*** Opening of Recorded data ***

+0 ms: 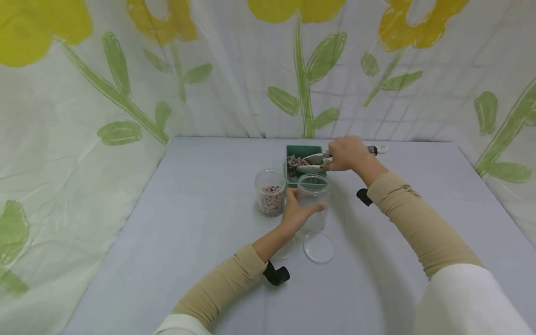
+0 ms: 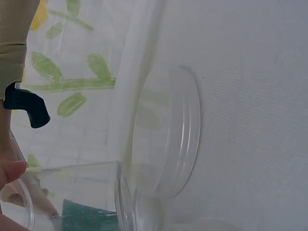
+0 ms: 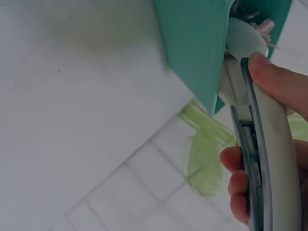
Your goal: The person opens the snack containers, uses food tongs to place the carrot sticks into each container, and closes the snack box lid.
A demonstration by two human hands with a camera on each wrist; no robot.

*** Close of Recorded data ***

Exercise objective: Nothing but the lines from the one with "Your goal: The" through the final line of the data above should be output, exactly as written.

Your response:
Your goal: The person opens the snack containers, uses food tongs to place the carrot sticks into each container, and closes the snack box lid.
A demonstration by two human hands with a camera on each wrist; no robot.

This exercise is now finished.